The call to action on climate change has advanced over recent years with companies facing more pressure than ever to develop and execute a meaningful net-zero strategy.

Investors are acutely aware of the relationship between stewardship and financial performance. The message to leaders is clear: Climate risk is being viewed as a financial risk, a driver of business insecurity. In a world of concerned stakeholders, organisations that fail to mitigate their emissions face the likelihood of reputation damage.

Many Fortune 500 companies have outlined decarbonisation strategies to achieve their targets. These strategies rely on a number of levers that include accelerating the shift to renewables, developing new product offerings, re-locating facilities, investing in carbon capture and optimising tax credits. The detailed strategies vary significantly across industries, but there are basic elements that apply to every organisation.

At the center of the net-zero imperative are five pillars of action

Organisations on the net-zero journey need to gather and analyse data that gives a clear picture of their emissions footprints. In order to build confidence in companies’ pledges, data should be objective, easy to compare and up to date. To achieve this, companies should look beyond simple reporting tools and consider a broader technology framework to manage the entire process, infusing trust along every step.

1. Decarbonise with strategic foresight

Leaders across sectors have to address several competing imperatives: recover from the COVID-19 crisis, prepare for a world of artificial intelligence (AI) and extreme automation, and grow in increasingly competitive markets, while achieving their net-zero pledges.

Key steps toward low-carbon and net-zero operations include:

  • Ensure decarbonisation aligns with your overall business strategy;
  •  Evaluate and develop a common understanding of the nonlinearity of climate change, competition for renewables and offsets, and the impact of decentralised energy in the marketplace;
  • Define the reporting strategy for internal and external stakeholders, including public disclosures;
  • Shift your capital structure to account for the increasing role of climate in finance;
  • Align executive compensation with environmental performance;
  •  Demonstrate provable progress through targeted emissions- reduction initiatives that support broader business goals.

2. Operationalise sustainable behaviour

Understanding your carbon footprint is just the beginning. The key to ingraining sustainability in your operations is to focus on the business case for these initiatives. Further, incorporating decarbonisation into your existing in-flight and proposed organisational transformations may unlock additional benefits for the business and stakeholders.

The fundamental shift that needs to happen when an organisation seeks to decarbonise can only be achieved if the people and cultural psychology of that organisation have fundamentally shifted as well. This is not something that can be easily compartmentalized. It has to infiltrate every part of an organisation so that climate risk and opportunity become instinctive parts of business thinking at every level.

3. Gain regulatory agility

Without the mechanism in place to reliably report emissions reductions, many organisations risk getting caught flat-footed as regulations and standards tighten.

4. Accelerate climate-focused partnerships

Many of the world’s leading brands are setting the standard with ambitious goals of eliminating their GHG emissions. It is becoming increasingly common for leading companies to pursue their agendas in partnership with industry peers, industry groups, NGOs, and suppliers that can help leaders hone their strategies.
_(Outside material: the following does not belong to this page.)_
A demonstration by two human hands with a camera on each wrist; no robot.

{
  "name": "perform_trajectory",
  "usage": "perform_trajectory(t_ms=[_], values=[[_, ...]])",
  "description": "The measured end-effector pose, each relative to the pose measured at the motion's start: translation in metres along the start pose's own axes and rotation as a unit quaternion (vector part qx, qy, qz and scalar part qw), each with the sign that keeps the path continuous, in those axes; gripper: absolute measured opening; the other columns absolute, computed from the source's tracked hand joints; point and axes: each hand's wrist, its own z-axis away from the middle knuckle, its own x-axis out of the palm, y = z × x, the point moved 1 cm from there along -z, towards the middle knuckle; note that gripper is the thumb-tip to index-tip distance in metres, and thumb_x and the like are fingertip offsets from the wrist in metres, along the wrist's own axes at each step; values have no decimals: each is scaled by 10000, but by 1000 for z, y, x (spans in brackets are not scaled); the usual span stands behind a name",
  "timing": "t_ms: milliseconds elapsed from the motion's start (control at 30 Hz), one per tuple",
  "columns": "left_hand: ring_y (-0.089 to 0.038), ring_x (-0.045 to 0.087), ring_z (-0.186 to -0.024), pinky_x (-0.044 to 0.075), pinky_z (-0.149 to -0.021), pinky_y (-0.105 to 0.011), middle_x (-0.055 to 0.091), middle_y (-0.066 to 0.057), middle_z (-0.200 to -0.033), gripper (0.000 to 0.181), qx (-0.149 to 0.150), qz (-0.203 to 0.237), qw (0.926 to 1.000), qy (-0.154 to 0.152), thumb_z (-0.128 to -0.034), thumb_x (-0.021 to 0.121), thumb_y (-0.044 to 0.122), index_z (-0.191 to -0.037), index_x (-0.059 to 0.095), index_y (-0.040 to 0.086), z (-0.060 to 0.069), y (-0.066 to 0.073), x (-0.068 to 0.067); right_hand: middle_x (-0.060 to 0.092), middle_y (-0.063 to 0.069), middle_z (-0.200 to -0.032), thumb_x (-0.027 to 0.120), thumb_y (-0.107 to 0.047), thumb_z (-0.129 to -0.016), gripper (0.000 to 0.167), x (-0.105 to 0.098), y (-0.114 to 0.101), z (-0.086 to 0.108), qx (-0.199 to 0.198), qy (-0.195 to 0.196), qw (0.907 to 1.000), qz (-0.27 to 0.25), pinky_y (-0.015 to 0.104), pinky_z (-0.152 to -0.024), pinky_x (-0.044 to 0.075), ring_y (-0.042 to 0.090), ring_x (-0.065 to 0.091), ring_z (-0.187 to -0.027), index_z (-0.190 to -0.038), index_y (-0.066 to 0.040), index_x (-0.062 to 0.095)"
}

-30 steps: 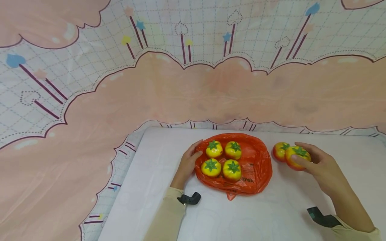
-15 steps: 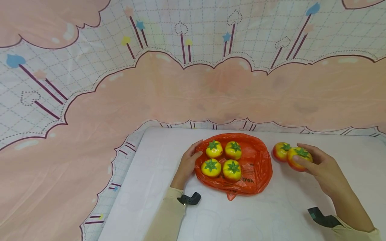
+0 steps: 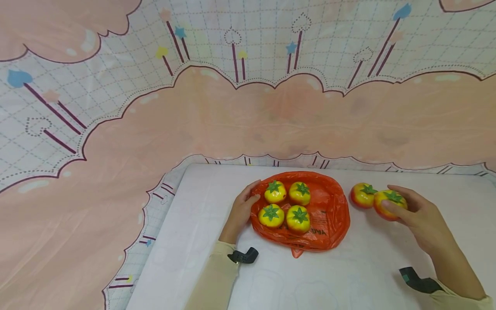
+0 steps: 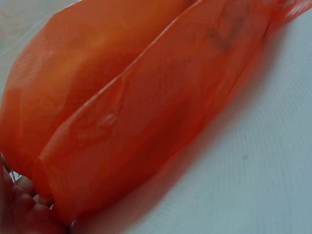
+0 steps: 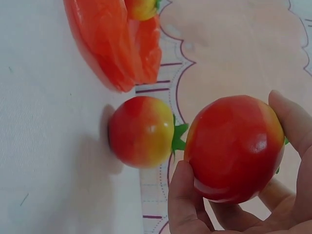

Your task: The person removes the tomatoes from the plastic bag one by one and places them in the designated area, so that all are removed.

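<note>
My right hand (image 3: 420, 217) grips a shiny red-and-yellow toy tomato (image 3: 389, 206) with a green star-shaped top. The right wrist view shows the held tomato (image 5: 234, 148) between thumb and fingers, raised off the table. Just left of it, a second tomato (image 3: 363, 196) sits on the table. My left hand (image 3: 242, 209) holds the left rim of a red plastic bag (image 3: 329, 211), opened out with its edge rolled. Inside the bag's left half stand several matching tomatoes (image 3: 298, 218), green tops up. Close up in the left wrist view, fingers (image 4: 29, 209) pinch the bag's edge.
The white table (image 3: 294, 284) carries everything and ends at a back edge against a pink cloud-patterned cloth (image 3: 294, 116). Black wrist-worn devices (image 3: 243, 255) sit at both cuffs.
My right hand has drifted slightly right with its tomato, opening a small gap from the one on the table. The left hand and bag have stayed put.
</note>
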Motion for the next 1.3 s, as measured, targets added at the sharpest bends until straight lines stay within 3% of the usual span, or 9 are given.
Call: perform_trajectory(t_ms=[167, 367, 633, 833, 1000, 1233, 1300], values=[[-206, 368, -1517, 363, -1218, -463, 464, 83, -1582, 452, 47, 37, 10000, 3, -1029, 519, 233, -1463, 541, 355, 0, 0, 0, 304, 302, -1579, 609, -538, -973, 762, -2, 5, -1, 53, 92, 9999, -64, 68, -712, 542, 280, 448, -1184, -1610, -229, 326], [-195, 380, -1510, 380, -1208, -449, 463, 89, -1582, 460, -13, 54, 10000, -5, -1030, 510, 236, -1477, 530, 340, 2, 1, 0, 268, 288, -1607, 605, -535, -975, 755, -4, 9, -2, 130, 102, 9996, -227, 53, -719, 533, 426, 384, -1285, -1617, -276, 305], [-204, 376, -1512, 386, -1202, -460, 456, 90, -1587, 455, -77, 51, 10000, 9, -1028, 506, 241, -1461, 536, 375, 3, 3, -1, 226, 314, -1629, 600, -552, -970, 802, -9, 9, -2, 290, 209, 9991, -239, 44, -678, 523, 502, 343, -1328, -1635, -349, 201], [-185, 379, -1509, 381, -1208, -448, 460, 107, -1580, 449, -104, 15, 9999, -23, -1028, 510, 257, -1456, 533, 394, 3, 2, -1, 199, 330, -1632, 604, -544, -971, 823, -14, 11, -4, 433, 302, 9979, -367, 32, -661, 509, 513, 315, -1346, -1643, -314, 187], [-185, 378, -1510, 389, -1200, -457, 455, 116, -1581, 450, -132, 10, 9999, -16, -1026, 515, 264, -1450, 528, 415, 3, 2, 0, 127, 271, -1679, 606, -552, -967, 834, -16, 16, -6, 512, 390, 9971, -416, 31, -665, 511, 509, 280, -1391, -1642, -259, 213], [-174, 374, -1509, 398, -1195, -441, 450, 121, -1581, 450, -127, 88, 9999, -69, -1031, 517, 263, -1461, 527, 394, 3, 3, 0, 4, 236, -1703, 600, -570, -962, 792, -22, 23, -10, 760, 455, 9953, -402, 183, -856, 577, 557, 191, -1473, -1627, -369, 220], [-171, 374, -1509, 401, -1192, -438, 448, 126, -1581, 451, -129, 99, 9998, -77, -1033, 516, 263, -1467, 524, 385, 2, 3, 1, 8, 259, -1694, 605, -553, -967, 776, -22, 25, -11, 785, 472, 9946, -492, 153, -829, 577, 538, 195, -1454, -1622, -383, 226]])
All the mechanisms for achieving net-zero are not yet apparent. However, the pain points across organisations are similar. By looking outward for partners and alliances across sectors, organisations can collaborate on action, spark innovation, and accelerate broader progress toward larger societal goals.

5. Build trust and prove results

Demonstrating provable progress is critical when it comes to capitalising on the strides made through decarbonisation programs. Customers, investors, lenders, and stakeholders are looking for transparent and high-fidelity data to support claims of progress, i.e., reputational and financial benefits. 

The convergence of powerful technologies – cloud computing, machine learning, blockchain – to drive insights into emissions, arrives at a tipping point when time is running out to prevent global atmospheric temperature from rising above the threshold marked by 1.5°C.

The era of climate action demands climate accounting

The era of climate action has arrived: Stakeholders want to see net-zero strategies in place – and they will want to see proven results. The degree to which an organisation can pursue action-oriented strategies will depend on the nature of the business and how far the company has already advanced its efforts on net zero.

At the center of the effort is the ability to report mitigation results. The very technologies driving wholesale transformation are the foundations of a platform that serves up two key elements: traceability and accountability.

Net-zero pledges won’t  mean much to consumers and investors unless there is action and verifiable progress behind them. Regulators will want proof of compliance.

A net-zero strategy that deploys emissions accounting can provide the trusted traceability and reporting that are the critical stepping stones toward honoring net-zero pledges.